Two Officers Hit, One Pinned Beneath Lexus After Trader Joe’s Shoplifting Suspect Runs Into Traffic

A routine shoplifting call in San Francisco turned into one of the more chaotic scenes the city has seen in a while, and it all happened before 8 in the morning. Two SFPD officers responded to a Trader Joe’s in the Nob Hill neighborhood on Friday after a store employee flagged them down over a suspected theft. What should have been a straightforward detainment turned into a foot chase, a violent street-level struggle, and ultimately a collision that left both officers injured and one pinned beneath a moving vehicle.
The incident unfolded at the corner of California and Hyde streets just after 7:36 a.m. The suspect refused to cooperate, broke free, and bolted into the street with both officers in pursuit. A gray Lexus traveling east on California then struck all three, with one officer ending up trapped beneath the front bumper of the vehicle. Firefighters arrived within minutes and worked alongside police to physically pull the officer out from under the car while paramedics treated everyone at the scene.
Both officers were transported to Zuckerberg San Francisco General Hospital with leg injuries that are expected to be non-life-threatening. The suspect was not as fortunate. He was taken to the hospital as well, but succumbed to his injuries and was pronounced dead. The Lexus driver, who had no apparent connection to the Trader Joe’s situation, remained at the scene and is cooperating with investigators. To add an odd footnote to an already strange morning, the chaos apparently started with a report of a white Tesla on fire in the Trader Joe’s parking lot around the same time.
The two officers involved were a recruit and a field training officer, which gives this story a particularly grim dimension. For a recruit stepping into field training, a violent struggle, a foot chase, and a collision with a moving vehicle is a brutal introduction to the unpredictability of street work. Louis Wong, president of the San Francisco Police Officers Association, described the altercation as a “violent struggle” that escalated in the middle of the street before the vehicle struck the group. Mayor Daniel Lurie issued a statement saying he spoke personally with both officers and wished them a full recovery, adding that any loss of life is a tragedy.
When a Foot Chase Ends Under a Vehicle
This kind of outcome illustrates what car enthusiasts and safety advocates have long pointed out: city intersections are not forgiving environments when pedestrians, law enforcement, and moving vehicles share the same space at the same time. California Street at Hyde is a busy urban corridor in one of San Francisco’s more densely packed neighborhoods.
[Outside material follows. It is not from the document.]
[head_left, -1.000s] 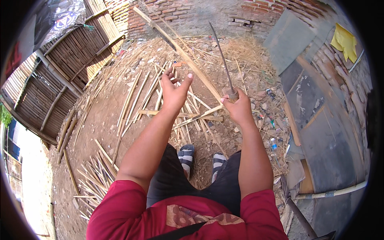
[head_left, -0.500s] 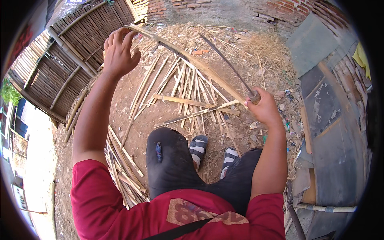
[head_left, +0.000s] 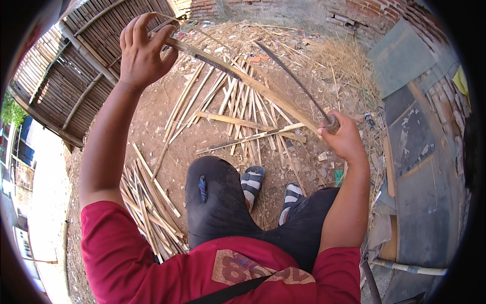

A car traveling at even modest urban speeds, hitting three people in the middle of the road, is going to cause serious damage, and in this case, it did.
Investigators have not announced any charges against the Lexus driver, who remained at the scene and is cooperating with authorities. The vehicle was traveling through the intersection when the struggle and pursuit spilled into the roadway. Exactly what happened in the moments before the collision remains part of the ongoing investigation.
What Pinning Someone Under a Vehicle Actually Involves
For anyone who has seen the photos or surveillance footage circulating from the scene, the image of an officer trapped beneath the front end of a car is not an easy one. Vehicle undercarriage clearance on most sedans, including a Lexus, ranges from 5 to 7 inches at the front bumper, depending on the model year and trim. A person on the ground in that space is in serious danger from both the initial impact and the weight of the vehicle.
Firefighter extraction in these situations typically involves hydraulic tools or coordinated lifting, and speed is critical because a vehicle’s weight compresses blood flow and can cause further injury the longer someone remains pinned. The fact that the officer was removed and transported with non-life-threatening injuries is, by any honest measure, a good outcome given the circumstances.
The Broader Pattern of Officers Struck in Traffic
Officers being hit by vehicles during foot pursuits or while working traffic scenes is not an isolated phenomenon. According to data from the National Law Enforcement Officers Memorial Fund, vehicle-related incidents consistently rank among the leading causes of officer fatalities in the United States. Being struck by a car accounts for a meaningful share of those numbers, separate from pursuit-related crashes.
Urban foot chases introduce a particular hazard that training tries to account for but cannot fully eliminate: officers focused on a fleeing suspect are, by necessity, less focused on what’s coming toward them from cross-traffic. It is a known danger with no clean solution, which is part of why departments continue debating the parameters under which officers should pursue on foot at all.
Investigation Ongoing as Officers Recover
As of Friday, the investigation remains active and open. The identity of the deceased suspect has not been released. No charges have been filed against the Lexus driver, who is cooperating fully. The SFPD has not indicated whether any additional circumstances surrounding the theft, the Tesla fire report, or the pursuit itself are under further review.
Both officers are expected to recover. For the department, it is another reminder that traffic and pedestrian environments in dense urban areas carry risks that go well beyond what any patrol briefing can fully prepare someone for.